However, the editing in this book is terrible. I wouldn't attribute this to the author, as he seems like a phenomenal writer, but the typos are just annoying and sometimes led me to think I should discount the credibility of the book.

As for the substance, I think the author clearly writes this book from a viewpoint sympathetic to Vanunu; he writes as an advocate and not as an impartial objective journalist. To his credit though, he does make this agenda subtly but painstakingly clear on page one.

One thing I don't think is well-established is the author's assertion that Vanunu was acting purely for humanitarian reasons. This is taken as fact and without scrutiny by the author. He does not critically or sufficiently analyze Vanunu's alternative options in arriving at the conclusion that Vanunu had altruistic motives. Why DIDN'T he go to the IAEA first?? To me this would have been an obvious option, which even if it wasn't, the reason for discarding this option is not spelled out well enough other than for a lone short paragraph in the book. Given that this is the international body/watchdog set up specifically for the purpose of nuclear monitoring, I thought more analysis of the purported futility of this option was required.

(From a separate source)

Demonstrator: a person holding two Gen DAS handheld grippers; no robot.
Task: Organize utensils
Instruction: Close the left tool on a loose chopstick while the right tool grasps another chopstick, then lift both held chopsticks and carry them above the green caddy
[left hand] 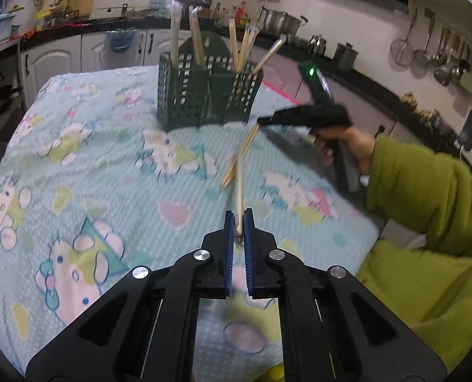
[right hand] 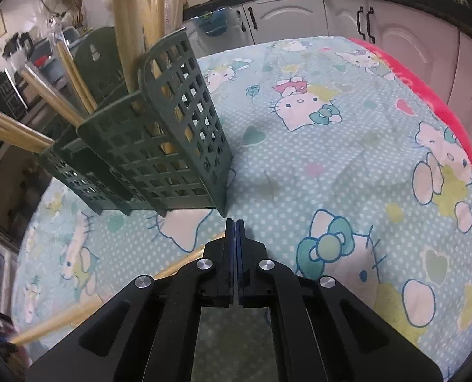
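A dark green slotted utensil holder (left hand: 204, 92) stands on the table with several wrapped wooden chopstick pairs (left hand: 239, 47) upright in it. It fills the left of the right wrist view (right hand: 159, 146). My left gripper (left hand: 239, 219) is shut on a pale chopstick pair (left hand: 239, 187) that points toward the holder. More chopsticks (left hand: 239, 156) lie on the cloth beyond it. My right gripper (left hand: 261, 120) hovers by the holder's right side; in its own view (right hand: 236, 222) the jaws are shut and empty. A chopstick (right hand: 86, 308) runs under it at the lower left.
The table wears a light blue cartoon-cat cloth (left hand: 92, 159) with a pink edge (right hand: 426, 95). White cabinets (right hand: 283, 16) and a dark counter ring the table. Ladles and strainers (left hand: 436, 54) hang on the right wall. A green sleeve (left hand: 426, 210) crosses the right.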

Which brings me to my next point. One of the author's main criticisms of the treason charge was that Vanunu did not disclose the sensitive information to a foreign country, which is an element of that crime. Au contrare. While that claim is technically accurate, by publishing in a major international newspaper, the author glosses over the fact that in doing this Vanunu enabled disclosure of that information to EVERY (not just one) enemy of his country and that was a despicable, nation-abandoning act that deserves an even harsher punishment than he actually received (because he in fact committed **countless** acts of treason - one for every Arab and other enemy of Israel that benefited from this information). To me, that is the very definition of treason - a criminal charge whose purpose is intended to prevent individuals from harming the national security of the country to which the offender is a citizen. Vanunu did just that, and by the worst means possible, not only harming Israel's national security, but also damaging it diplomatically with its major allies.

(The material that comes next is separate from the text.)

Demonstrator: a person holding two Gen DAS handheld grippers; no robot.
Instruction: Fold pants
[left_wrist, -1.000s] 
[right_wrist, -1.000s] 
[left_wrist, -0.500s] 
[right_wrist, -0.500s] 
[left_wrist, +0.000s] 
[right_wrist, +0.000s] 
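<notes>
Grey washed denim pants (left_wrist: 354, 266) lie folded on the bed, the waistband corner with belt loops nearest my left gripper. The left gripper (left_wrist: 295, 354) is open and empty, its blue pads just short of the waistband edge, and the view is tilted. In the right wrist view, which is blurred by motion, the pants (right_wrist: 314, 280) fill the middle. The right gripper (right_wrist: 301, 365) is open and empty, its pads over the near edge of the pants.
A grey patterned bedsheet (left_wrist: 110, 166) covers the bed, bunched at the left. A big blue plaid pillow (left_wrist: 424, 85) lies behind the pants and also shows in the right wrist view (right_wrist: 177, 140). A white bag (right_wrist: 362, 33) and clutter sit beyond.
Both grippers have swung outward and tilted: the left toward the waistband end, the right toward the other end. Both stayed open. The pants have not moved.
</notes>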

To those who claim Israel was skirting international agreements by pursuing these weapons, that is in fact true. But you need look no further than a map of the Middle East and history books of that period describing bellicose declarations of the hostile Arab countries surrounding this small Jewish state to understand Israel's need for these weapons as a deterrent force, and know that their intended purpose was and still is defensive. This was the only way Israel could get them, and I think it speaks volumes, as an implied acknowledgement of this assertion as well as an attestation to the trust placed in Israel, that the civilized world's then-superpowers willingly turned a blind eye while having overt knowledge that these weapons were being developed by Israel. These countries welcomed Israel in The Nuclear Club because they knew it could be trusted as a responsible partner in harmonizing the Middle East's balance of power and serve as a long-term deterrent for other nations to think about seeking, producing and possibly detonating a nuclear bomb in the Middle East. Just look at what's happening today with Iran and you can clearly see the different attitudes expressed to their pursuit of the same, in light of that country's long and conceded history of terrorism-sponsoring (Hezbollah) and declarations of their pursued destruction of the Jewish State. To think that "equal opportunity" is the proper framework in which to analyze the propriety of a given country's pursuit of nuclear weapons is, I think, not only naive but incredibly outrageous.

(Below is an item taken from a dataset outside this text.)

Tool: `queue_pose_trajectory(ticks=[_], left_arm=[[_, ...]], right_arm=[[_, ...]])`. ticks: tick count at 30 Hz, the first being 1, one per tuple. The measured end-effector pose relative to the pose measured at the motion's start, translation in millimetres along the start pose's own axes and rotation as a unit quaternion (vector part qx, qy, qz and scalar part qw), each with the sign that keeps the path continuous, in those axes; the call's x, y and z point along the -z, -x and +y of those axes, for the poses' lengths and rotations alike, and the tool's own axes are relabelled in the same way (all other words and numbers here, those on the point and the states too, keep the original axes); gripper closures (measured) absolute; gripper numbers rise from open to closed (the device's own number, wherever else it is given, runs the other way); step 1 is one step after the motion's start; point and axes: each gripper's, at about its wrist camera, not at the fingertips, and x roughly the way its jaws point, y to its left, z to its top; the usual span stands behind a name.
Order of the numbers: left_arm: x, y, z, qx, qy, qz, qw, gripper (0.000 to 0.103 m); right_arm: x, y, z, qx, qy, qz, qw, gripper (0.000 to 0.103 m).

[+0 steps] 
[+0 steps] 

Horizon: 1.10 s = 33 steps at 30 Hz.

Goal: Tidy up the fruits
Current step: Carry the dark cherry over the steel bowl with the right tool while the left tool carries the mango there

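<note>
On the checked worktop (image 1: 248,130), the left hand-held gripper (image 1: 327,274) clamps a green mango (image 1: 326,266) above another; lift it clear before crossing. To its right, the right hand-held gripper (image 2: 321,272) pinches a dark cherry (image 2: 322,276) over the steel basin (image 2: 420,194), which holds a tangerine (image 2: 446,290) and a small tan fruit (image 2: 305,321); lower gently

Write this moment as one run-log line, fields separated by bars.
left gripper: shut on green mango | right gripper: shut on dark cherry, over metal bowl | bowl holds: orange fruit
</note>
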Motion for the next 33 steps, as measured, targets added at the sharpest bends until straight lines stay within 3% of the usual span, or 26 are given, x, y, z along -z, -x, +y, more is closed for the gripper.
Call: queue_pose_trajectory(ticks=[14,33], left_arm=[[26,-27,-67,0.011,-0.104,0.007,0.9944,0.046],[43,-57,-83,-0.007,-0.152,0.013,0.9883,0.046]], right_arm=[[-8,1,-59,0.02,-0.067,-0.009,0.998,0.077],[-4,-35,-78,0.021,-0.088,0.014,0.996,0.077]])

I agree, if the author's assertions are in fact true, that Vanunu did not seem to be looking for money. But he damned well wanted notoriety, another human vice that unfortunately escapes an in-depth analysis by the author. (I think Vanunu knew full well that his offer to remain anonymous would have been a non-starter, for the reasons the author articulates very well.) He had revenge on his mind, too.

Those criticisms aside, I think this book has a fantastic discussion of the shocking game that is nuclear politics.

Last, I agree with the author that the later shameless decision by The Sunday Times to abandon Vanunu by not covering his legal defense costs is unequivocally an outright stab in the back and a black eye on this paper's otherwise internationally credible reputation. When someone gives you a scoop like this, as a paper I think you must undertake to unqualifiedly attempt to exonerate that individual no matter what the legal cost, and no matter how long that legal process may drag on and no matter what technicalities may not legally require you to do so. The fact that a contract was never signed to this effect also seems a little suspect to me, perhaps the result of deliberate oversight (a possibility not even remotely entertained by the author) rather than innocent scheduling conflicts as the author suggests, for the very reasons cited above.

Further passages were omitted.